- Available data
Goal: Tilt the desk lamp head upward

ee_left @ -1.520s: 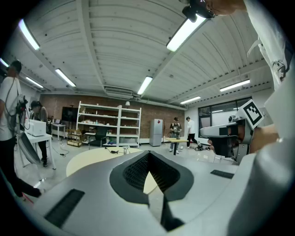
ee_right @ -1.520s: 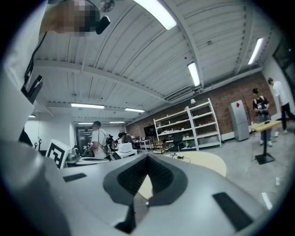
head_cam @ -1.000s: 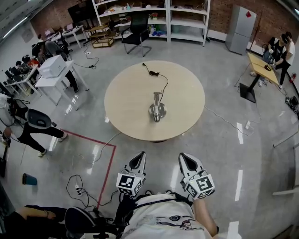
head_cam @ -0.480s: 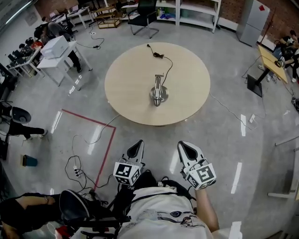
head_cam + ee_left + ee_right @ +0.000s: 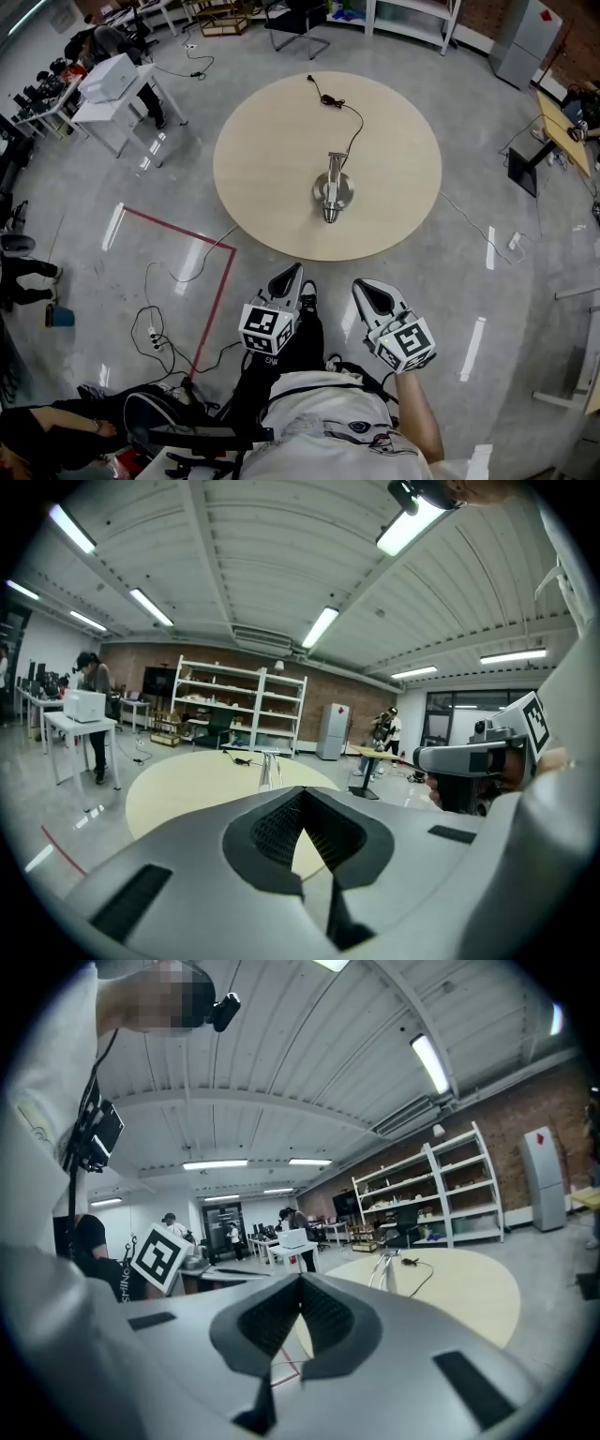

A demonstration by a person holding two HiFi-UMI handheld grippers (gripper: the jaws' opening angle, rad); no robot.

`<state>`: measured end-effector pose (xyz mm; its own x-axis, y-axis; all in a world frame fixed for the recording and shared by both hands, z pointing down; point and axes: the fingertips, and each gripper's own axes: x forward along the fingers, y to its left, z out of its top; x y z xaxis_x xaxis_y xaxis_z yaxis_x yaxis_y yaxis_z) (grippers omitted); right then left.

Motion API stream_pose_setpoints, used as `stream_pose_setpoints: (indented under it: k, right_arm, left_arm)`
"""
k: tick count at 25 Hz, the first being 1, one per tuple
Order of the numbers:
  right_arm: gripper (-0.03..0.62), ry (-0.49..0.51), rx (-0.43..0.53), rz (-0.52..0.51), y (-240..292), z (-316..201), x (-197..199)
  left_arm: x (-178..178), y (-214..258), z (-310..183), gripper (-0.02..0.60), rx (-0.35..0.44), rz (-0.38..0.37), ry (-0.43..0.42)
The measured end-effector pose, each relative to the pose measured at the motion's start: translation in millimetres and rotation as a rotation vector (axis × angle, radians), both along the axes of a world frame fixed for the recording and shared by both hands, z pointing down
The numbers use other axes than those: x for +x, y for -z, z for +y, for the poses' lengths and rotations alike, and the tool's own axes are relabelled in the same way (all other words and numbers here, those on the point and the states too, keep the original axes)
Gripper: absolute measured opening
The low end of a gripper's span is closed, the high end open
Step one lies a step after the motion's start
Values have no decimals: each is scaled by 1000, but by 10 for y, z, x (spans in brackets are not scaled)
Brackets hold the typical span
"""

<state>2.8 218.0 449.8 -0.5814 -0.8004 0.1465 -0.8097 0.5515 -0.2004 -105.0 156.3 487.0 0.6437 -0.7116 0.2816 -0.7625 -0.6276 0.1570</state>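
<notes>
- Plainly, the desk lamp is shiny metal, a round base under a slim silvery arm. It stands just off the centre of the table, toward 6 o'clock. From above, its head's tilt is hard to judge.
- A thin black cable curls away from it toward 12 o'clock.
- The left hand-held gripper and right hand-held gripper are smooth grey shells with ribbed black pads. Each has its jaws together on nothing.
- Compared with a second ago, the table looks larger and both sit closer to its 6 o'clock edge.
- The table is round, pale wood on a glossy grey floor. A red tape line lies at 8 o'clock, and white shelving at 12.
</notes>
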Motion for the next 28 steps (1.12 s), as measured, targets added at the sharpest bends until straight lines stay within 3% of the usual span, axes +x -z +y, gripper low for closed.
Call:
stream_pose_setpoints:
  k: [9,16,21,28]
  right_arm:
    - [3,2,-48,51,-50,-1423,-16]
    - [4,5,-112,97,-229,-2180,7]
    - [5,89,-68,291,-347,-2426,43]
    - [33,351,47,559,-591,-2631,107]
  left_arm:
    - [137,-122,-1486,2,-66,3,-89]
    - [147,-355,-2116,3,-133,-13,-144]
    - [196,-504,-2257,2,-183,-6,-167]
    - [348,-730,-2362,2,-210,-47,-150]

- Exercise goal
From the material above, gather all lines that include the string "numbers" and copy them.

- Solved problem
Order of the numbers:
The numbers use other axes than those: x for +x, y for -z, z for +y, for the poses' lengths and rotations alike, and the tool's own axes are relabelled in the same way (all other words and numbers here, those on the point and the states too, keep the original axes)

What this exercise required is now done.